What is expected: Copy the lines below exactly. No picture goes into the copy.

Saved data entries:
- - - -
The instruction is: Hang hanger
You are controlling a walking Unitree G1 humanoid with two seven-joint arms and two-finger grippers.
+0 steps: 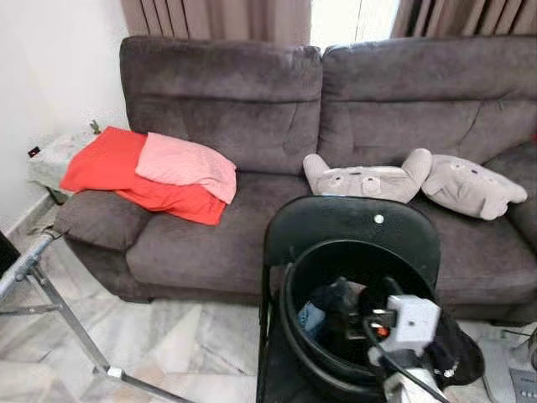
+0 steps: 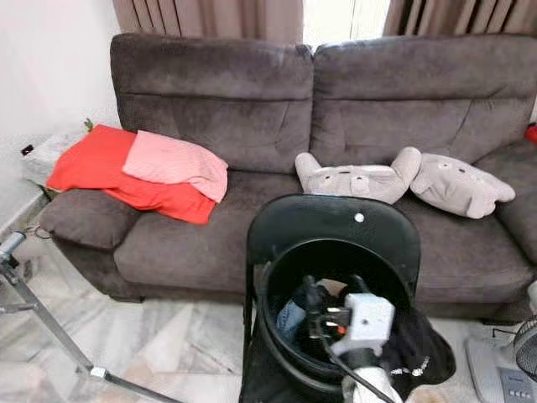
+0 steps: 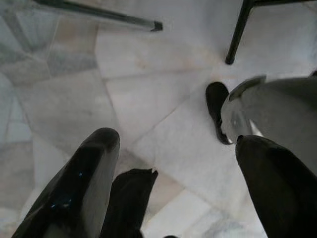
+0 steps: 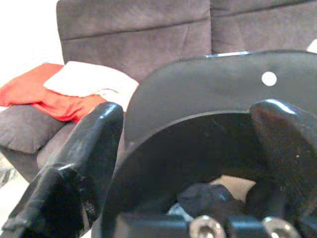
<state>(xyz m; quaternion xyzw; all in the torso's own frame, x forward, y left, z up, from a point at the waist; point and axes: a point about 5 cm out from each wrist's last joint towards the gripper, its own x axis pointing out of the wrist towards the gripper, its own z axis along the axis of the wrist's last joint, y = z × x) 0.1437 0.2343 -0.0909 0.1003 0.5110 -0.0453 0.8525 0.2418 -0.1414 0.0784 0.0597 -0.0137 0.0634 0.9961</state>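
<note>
Black bucket (image 1: 295, 323) at 6 o'clock hides any hanger among soft, limp clothes (image 1: 336, 306); right gripper (image 4: 193, 163), fingers apart, would grab a stiff hook.

a dark grey sofa (image 1: 252, 109) fills the upper half of the frame. on its left armrest lie a red cloth (image 1: 109, 168) and a pink cloth (image 1: 189, 166) on top of it. two grey plush toys (image 1: 369, 178) rest on the right seat. at the bottom, a black chair (image 1: 352, 220) stands on the pale marble floor (image 1: 185, 344), carrying a black bucket (image 1: 295, 323).
</note>
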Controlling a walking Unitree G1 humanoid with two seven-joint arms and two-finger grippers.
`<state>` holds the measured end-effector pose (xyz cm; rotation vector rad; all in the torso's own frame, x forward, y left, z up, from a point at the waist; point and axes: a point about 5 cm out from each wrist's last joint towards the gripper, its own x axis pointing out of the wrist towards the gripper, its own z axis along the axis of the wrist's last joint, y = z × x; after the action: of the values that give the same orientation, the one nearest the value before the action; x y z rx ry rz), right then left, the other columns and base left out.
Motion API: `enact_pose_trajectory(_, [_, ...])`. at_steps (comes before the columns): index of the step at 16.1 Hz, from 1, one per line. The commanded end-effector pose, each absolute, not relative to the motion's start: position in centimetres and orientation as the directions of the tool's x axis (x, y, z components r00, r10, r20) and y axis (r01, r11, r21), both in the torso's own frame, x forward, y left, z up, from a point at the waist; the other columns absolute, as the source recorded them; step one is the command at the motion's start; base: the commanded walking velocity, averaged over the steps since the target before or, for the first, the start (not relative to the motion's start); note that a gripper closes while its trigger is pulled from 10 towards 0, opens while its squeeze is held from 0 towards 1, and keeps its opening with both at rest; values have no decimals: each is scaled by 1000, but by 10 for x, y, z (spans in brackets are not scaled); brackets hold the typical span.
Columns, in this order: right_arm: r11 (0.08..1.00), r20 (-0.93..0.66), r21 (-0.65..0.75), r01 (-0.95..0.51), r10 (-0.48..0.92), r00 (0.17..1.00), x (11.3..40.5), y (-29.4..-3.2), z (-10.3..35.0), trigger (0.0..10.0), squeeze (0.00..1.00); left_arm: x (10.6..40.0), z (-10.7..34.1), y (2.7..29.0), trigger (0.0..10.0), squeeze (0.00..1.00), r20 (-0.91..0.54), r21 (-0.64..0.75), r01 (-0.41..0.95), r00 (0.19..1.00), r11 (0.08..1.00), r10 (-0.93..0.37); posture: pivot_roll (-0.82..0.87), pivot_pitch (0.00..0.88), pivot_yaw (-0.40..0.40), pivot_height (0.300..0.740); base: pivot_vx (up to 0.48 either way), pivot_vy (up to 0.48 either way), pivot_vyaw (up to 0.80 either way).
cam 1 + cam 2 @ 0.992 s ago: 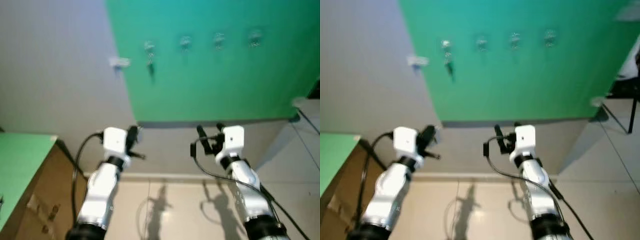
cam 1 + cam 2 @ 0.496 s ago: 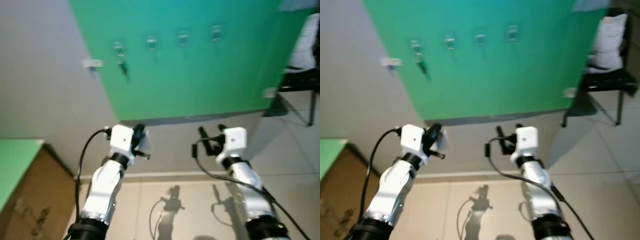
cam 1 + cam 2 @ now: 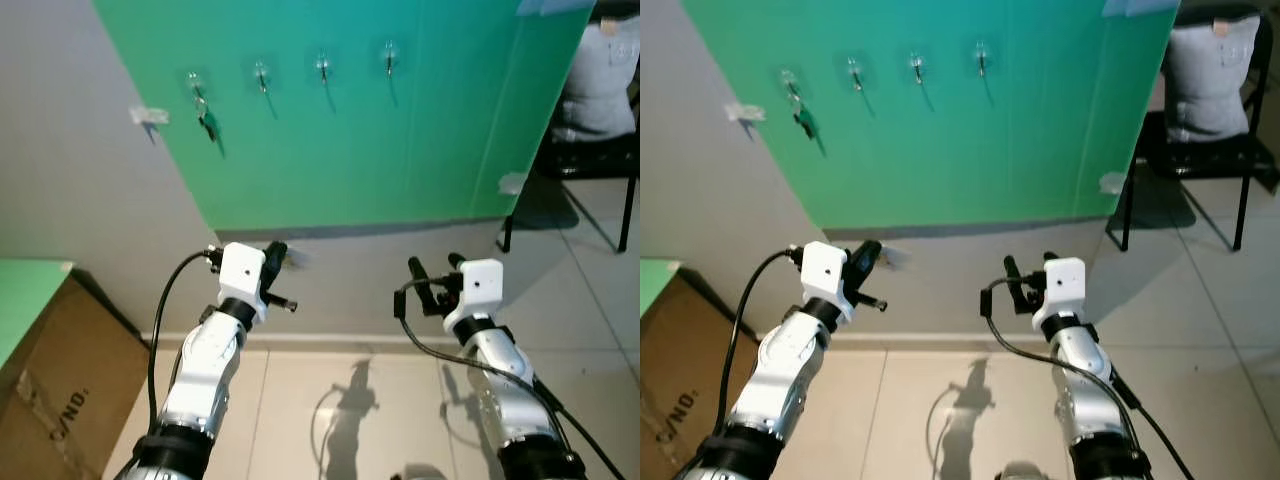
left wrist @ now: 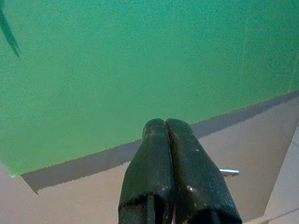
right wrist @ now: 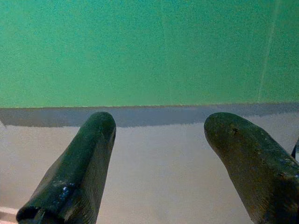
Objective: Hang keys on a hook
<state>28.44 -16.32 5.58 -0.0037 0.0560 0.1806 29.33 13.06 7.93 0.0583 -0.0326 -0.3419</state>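
Note:
A green panel (image 3: 350, 140) on the wall carries a row of several small hooks. A dark bunch of keys (image 3: 203, 112) hangs from the leftmost hook (image 3: 196, 78); the other hooks, such as (image 3: 323, 66), are bare. My left gripper (image 3: 277, 256) is raised in front of the wall, well below the hooks, with its fingers (image 4: 154, 154) pressed shut. A faint pale blur sits by their tips; I cannot tell what it is. My right gripper (image 3: 436, 266) is held at the same height, open, with nothing between its fingers (image 5: 84, 158).
A cardboard box (image 3: 60, 380) under a green top (image 3: 25, 300) stands at the left. A black chair with a grey cushion (image 3: 600, 110) is at the right, beside the panel. A white tab (image 3: 148, 115) is stuck on the grey wall. Tiled floor (image 3: 350, 420) lies below.
The whole picture has slid left and sharpened, so the camera has turned right; the chair has come into view. Both arms hold much the same pose.

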Motion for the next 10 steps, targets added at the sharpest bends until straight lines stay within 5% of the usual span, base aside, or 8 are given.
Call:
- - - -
Answer to this task:
The instruction is: Hang hanger
You are controlling a walking Unitree G1 humanoid with two seven-joint arms and two-finger grippers.
+0 steps: 
+0 steps: 
+0 steps: 
+0 steps: 
<state>(xyz m; quaternion xyzw; all in the torso's own frame, x forward, y left, z up, from a point at the waist; point and axes: a point about 5 cm out from each wrist's last joint towards the gripper, its own x axis pointing out of the wrist towards the gripper, its own z axis along the axis of the wrist's last joint, y = z × x) 0.1437 0.2343 -0.0909 0.1003 0.5110 -0.0453 0.8525 0.2418 -0.1414 0.0784 0.0597 -0.0137 0.0634 0.9961</state>
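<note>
Black bucket (image 1: 295, 323) at 6 o'clock hides any hanger among soft, limp clothes (image 1: 336, 306); right gripper (image 4: 193, 163), fingers apart, would grab a stiff hook.

a dark grey sofa (image 1: 252, 109) fills the upper half of the frame. on its left armrest lie a red cloth (image 1: 109, 168) and a pink cloth (image 1: 189, 166) on top of it. two grey plush toys (image 1: 369, 178) rest on the right seat. at the bottom, a black chair (image 1: 352, 220) stands on the pale marble floor (image 1: 185, 344), carrying a black bucket (image 1: 295, 323).
</note>
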Controlling a walking Unitree G1 humanoid with two seven-joint arms and two-finger grippers.
`<state>` holds the measured end-effector pose (xyz cm; rotation vector rad; all in the torso's own frame, x forward, y left, z up, from a point at the waist; point and axes: a point about 5 cm out from each wrist's last joint towards the gripper, its own x axis pointing out of the wrist towards the gripper, its own z axis along the axis of the wrist's last joint, y = z × x; after the action: of the values that give the same orientation, the one nearest the value before the action; x y z rx ry rz), right then left, the other columns and base left out.
Motion API: `enact_pose_trajectory(_, [_, ...])`. at_steps (comes before the columns): index of the step at 16.1 Hz, from 1, one per line. The commanded end-effector pose, each absolute, not relative to the motion's start: position in centimetres and orientation as the directions of the tool's x axis (x, y, z components r00, r10, r20) and y axis (r01, r11, r21), both in the torso's own frame, x forward, y left, z up, from a point at the waist; the other columns absolute, as the source recorded them; step one is the command at the motion's start; base: the commanded walking velocity, averaged over the steps since the target before or, for the first, the start (not relative to the motion's start); note that a gripper closes while its trigger is pulled from 10 towards 0, opens while its squeeze is held from 0 towards 1, and keeps its opening with both at rest; values have no decimals: each is scaled by 1000, but by 10 for x, y, z (spans in brackets are not scaled); brackets hold the typical span.
Columns, in this order: right_arm: r11 (0.08..1.00), r20 (-0.93..0.66), r21 (-0.65..0.75), r01 (-0.95..0.51), r10 (-0.48..0.92), r00 (0.17..1.00), x (11.3..40.5), y (-29.4..-3.2), z (-10.3..35.0), trigger (0.0..10.0), squeeze (0.00..1.00); left_arm: x (10.6..40.0), z (-10.7..34.1), y (2.7..29.0), trigger (0.0..10.0), squeeze (0.00..1.00), r20 (-0.91..0.54), r21 (-0.64..0.75), r01 (-0.41..0.95), r00 (0.19..1.00), r11 (0.08..1.00), r10 (-0.93..0.37); posture: pivot_roll (-0.82..0.87), pivot_pitch (0.00..0.88), pivot_yaw (-0.40..0.40), pivot_height (0.300..0.740); base: pivot_vx (up to 0.48 either way), pivot_vy (up to 0.48 either way), pivot_vyaw (up to 0.80 either way).
cam 1 + cam 2 @ 0.992 s ago: 
cam 1 + cam 2 @ 0.496 s ago: 
cam 1 + cam 2 @ now: 
left wrist @ now: 
right wrist @ now: 
Objective: Hang keys on a hook
<state>28.44 -16.32 5.58 -0.0037 0.0560 0.1806 29.33 13.06 7.93 0.0583 -0.0326 -0.3419</state>
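Note:
A green panel (image 3: 350, 140) on the wall carries a row of several small hooks. A dark bunch of keys (image 3: 203, 112) hangs from the leftmost hook (image 3: 196, 78); the other hooks, such as (image 3: 323, 66), are bare. My left gripper (image 3: 277, 256) is raised in front of the wall, well below the hooks, with its fingers (image 4: 154, 154) pressed shut. A faint pale blur sits by their tips; I cannot tell what it is. My right gripper (image 3: 436, 266) is held at the same height, open, with nothing between its fingers (image 5: 84, 158).
A cardboard box (image 3: 60, 380) under a green top (image 3: 25, 300) stands at the left. A black chair with a grey cushion (image 3: 600, 110) is at the right, beside the panel. A white tab (image 3: 148, 115) is stuck on the grey wall. Tiled floor (image 3: 350, 420) lies below.
The whole picture has slid left and sharpened, so the camera has turned right; the chair has come into view. Both arms hold much the same pose.
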
Motion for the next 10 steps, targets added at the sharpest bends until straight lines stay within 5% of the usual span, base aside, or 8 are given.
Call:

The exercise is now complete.